Noto dal 2000 come responsabile di malattia rara mortale nei maschi

MEDICINA

Milano, 6 feb. (Adnkronos Salute) - Alterazioni del gene 'Nemo', responsabile di una malattia rara chiamata Incontinentia pigmenti, possono provocare in età scolare difficoltà nella lettura e nel calcolo. A suggerire per la prima volta un ruolo di questa porzione di Dna nei disturbi dell'apprendimento è uno studio dell'Igb-Cnr di Napoli, condotto in collaborazione con l'Irccs Fondazione Santa Lucia di Roma. I risultati sono stati pubblicati su 'Plos One'.

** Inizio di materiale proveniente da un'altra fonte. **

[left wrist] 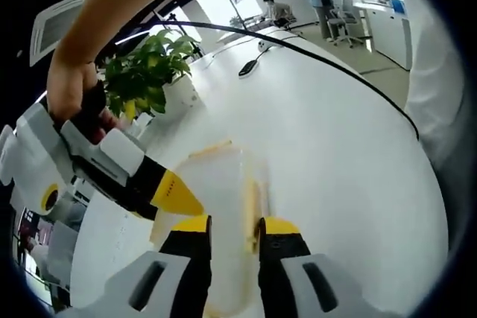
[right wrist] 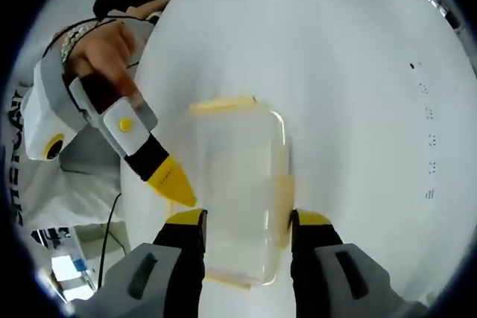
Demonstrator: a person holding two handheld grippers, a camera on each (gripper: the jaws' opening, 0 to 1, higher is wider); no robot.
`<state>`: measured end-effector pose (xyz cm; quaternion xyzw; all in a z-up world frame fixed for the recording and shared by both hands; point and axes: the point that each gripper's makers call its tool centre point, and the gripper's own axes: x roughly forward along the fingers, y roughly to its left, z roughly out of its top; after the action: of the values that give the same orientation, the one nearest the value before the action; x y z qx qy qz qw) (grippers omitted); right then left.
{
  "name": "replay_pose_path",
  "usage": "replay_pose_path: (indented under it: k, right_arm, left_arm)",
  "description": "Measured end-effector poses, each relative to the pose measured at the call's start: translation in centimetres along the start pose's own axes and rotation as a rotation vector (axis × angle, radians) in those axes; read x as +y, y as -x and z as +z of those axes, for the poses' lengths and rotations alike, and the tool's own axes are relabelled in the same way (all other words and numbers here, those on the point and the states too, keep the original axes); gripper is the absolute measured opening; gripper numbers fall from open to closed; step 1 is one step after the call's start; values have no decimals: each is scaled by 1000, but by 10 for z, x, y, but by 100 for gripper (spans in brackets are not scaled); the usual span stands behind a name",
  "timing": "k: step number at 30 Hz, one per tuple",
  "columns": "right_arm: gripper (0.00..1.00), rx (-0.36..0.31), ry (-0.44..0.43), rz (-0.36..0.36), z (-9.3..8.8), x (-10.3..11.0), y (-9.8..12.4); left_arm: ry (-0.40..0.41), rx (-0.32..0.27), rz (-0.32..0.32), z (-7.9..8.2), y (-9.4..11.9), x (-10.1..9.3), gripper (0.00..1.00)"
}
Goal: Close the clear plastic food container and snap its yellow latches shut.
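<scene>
The left gripper (left wrist: 233,227) has its yellow-tipped jaws a small way apart, closed in on a yellow latch (left wrist: 252,214) on the long side of the clear food container (left wrist: 220,184); whether they actually pinch it is hard to tell through the pale plastic. The right gripper (right wrist: 247,221) stands with its jaws wide, straddling the near end of the same container (right wrist: 238,191), one tip at each side, holding nothing firmly that I can see. In the right gripper view, a latch (right wrist: 284,199) lies along the container's side and another (right wrist: 221,104) at its far end.

The container rests on a white round table (left wrist: 335,147). Beyond it on the table stand a leafy potted plant (left wrist: 145,76) and a dark handset-like thing (left wrist: 248,68) (too small to name). Farther off is an office with chairs and people.

A bare hand (right wrist: 100,53) grips the other tool's handle beside the container.
</scene>
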<state>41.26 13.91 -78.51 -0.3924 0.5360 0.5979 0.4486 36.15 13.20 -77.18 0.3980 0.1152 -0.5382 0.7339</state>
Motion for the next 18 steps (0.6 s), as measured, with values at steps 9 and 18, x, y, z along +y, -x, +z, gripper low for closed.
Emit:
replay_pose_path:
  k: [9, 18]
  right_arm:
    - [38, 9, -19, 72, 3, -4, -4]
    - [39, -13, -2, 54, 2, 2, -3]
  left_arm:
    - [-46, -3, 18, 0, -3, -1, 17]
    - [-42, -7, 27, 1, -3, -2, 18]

Nemo è un gene scoperto nel 2000 - spiega il Cnr in una nota - e riconosciuto come causa dell'Incontinentia pigmenti (Ip), patologia rara considerata finora di natura principalmente dermatologica, che fa registrare in Italia circa 200 casi identificati. L'Ip, mortale per i maschi, si manifesta nelle bambine già alla nascita con una caratteristica infiammazione cutanea. Oltre alla pelle, la malattia può colpire unghie, denti, capelli, occhi e provocare crisi epilettiche. Il 30% dei casi, poi, è aggravato da alterazioni nel sistema nervoso centrale che possono causare una disabilità intellettiva. Questi dati hanno spinto i ricercatori a indagare le relazioni con i disturbi nell'apprendimento.

"Per la prima volta si è cercato di delineare il profilo cognitivo dell'Ip attraverso un'esaustiva valutazione neuropsicologica - sottolinea Matilde Valeria Ursini, ricercatrice dell'Igb-Cnr - Nel 70% delle pazienti abbiamo diagnosticato, in assenza di ritardo mentale, un disturbo nell'apprendimento del calcolo, nel ragionamento matematico e nella lettura, ma non nella scrittura, mentre le restanti presentavano disabilità intellettive da lievi a gravi". Aggiunge Francesca Fusco, sempre dell'Istituto napoletano: "Individuare precocemente i disturbi dell'apprendimento è fondamentale per attuare terapie adeguate e ridurre le ripercussioni in età adulta. Pertanto, il nostro lavoro suggerisce di utilizzare la valutazione delle capacità di apprendimento delle bambine in età scolare quale prassi diagnostica dell'Ip". Lo studio, co-finanziato dalla Fondazione Roma-Terzo Settore 'Sportello della solidarietà', ha potuto contare sulla collaborazione dell'Associazione italiana di genitori e pazienti Ip, Ipassi onlus.